Individually Examining
The third category of patience is known as sosor tok-pe söpa, “individually examining.” This category is connected with töndam, or ultimate truth. The word soso means “individual.” If you add an r to the end, you have sosor, which makes it “individually.” Tokpa means “examining,” the suffix -pe makes it “of examining,” and söpa means “patience”; therefore sosor tok-pe söpa is the “patience of individually examining.”
Whenever there are any irritations in your life, you examine them individually. When you look at them individually, you find that they are empty by nature, they have softness in them, and they can provide mindfulness. Whenever irritations or a
ggressions are encountered, they are reminders of your existence. Therefore, you should constantly examine and understand the nature of irritation.

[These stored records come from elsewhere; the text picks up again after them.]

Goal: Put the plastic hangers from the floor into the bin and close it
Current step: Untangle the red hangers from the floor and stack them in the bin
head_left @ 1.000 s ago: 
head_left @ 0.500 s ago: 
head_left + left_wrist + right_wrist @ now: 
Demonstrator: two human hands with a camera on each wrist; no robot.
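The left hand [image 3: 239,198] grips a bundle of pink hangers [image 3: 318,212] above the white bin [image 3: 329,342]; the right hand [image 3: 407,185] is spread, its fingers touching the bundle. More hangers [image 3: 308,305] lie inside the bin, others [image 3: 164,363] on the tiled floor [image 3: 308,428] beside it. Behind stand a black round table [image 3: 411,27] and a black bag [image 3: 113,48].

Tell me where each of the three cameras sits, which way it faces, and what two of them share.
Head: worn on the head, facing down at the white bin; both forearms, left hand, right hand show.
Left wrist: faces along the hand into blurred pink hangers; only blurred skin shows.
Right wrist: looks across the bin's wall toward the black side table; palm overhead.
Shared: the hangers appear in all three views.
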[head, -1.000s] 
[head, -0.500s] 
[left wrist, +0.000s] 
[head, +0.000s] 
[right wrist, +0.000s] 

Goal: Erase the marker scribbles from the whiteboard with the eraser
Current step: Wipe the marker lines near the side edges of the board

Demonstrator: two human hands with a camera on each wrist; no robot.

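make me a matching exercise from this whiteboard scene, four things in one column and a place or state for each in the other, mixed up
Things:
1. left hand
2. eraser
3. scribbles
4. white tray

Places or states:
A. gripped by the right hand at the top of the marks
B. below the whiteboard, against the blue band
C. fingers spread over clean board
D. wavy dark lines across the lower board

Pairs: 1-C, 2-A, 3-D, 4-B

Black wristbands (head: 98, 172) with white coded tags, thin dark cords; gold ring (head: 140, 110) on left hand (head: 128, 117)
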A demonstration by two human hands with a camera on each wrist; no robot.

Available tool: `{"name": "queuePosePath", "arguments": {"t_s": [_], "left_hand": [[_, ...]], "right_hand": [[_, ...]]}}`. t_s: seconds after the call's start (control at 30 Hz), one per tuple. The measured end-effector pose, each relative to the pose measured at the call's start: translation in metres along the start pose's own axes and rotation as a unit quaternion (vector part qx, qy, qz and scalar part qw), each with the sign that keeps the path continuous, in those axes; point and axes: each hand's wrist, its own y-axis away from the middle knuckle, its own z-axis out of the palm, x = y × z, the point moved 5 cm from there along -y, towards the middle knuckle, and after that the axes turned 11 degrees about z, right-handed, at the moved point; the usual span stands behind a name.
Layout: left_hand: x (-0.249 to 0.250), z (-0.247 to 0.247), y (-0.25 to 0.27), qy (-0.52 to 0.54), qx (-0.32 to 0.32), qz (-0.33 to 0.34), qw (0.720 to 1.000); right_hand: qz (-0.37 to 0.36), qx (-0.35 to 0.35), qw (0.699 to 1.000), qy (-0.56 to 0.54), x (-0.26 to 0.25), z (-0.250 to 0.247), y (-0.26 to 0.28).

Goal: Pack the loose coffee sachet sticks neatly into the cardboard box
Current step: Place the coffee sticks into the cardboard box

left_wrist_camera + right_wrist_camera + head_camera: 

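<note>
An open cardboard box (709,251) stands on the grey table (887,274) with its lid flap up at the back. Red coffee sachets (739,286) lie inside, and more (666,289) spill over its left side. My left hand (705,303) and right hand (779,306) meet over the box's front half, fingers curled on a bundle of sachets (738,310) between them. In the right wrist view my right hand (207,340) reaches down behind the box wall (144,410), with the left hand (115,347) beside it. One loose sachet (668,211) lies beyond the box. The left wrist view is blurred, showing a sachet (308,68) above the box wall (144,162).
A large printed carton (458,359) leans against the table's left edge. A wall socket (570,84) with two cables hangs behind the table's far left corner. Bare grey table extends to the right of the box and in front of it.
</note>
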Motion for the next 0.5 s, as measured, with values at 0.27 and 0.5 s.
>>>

In postmeditation practice, you do not neglect any small details. If you see that there is a speck of dirt on your well-polished spoon, you could look at that speck of dirt with sosor tok-pe. Gradually you begin to realize that the irritations occurring in your life do not have to be regarded as an attack. Those little irritations do not mean that you have a bad life or that you are being punished by the world. You can still appreciate the basic goodness of your life, that you possess sugatagarbha. Instead of regarding all those little things that happen to you as bad, you could include irritations within your practice of patience. In that way your perceptions and the journey you are making can become very real.
Experiences of irritation are a kind of message. Sometimes the message is disruptive and messy, but it is a true, good message being presented to you. Maybe one of your chopsticks falls on the floor before you eat your food, or you find that the cracks between the prongs of your fork are filled with dirt. You begin to realize that such situations are messages of patience. They are not regarded as a bad deal.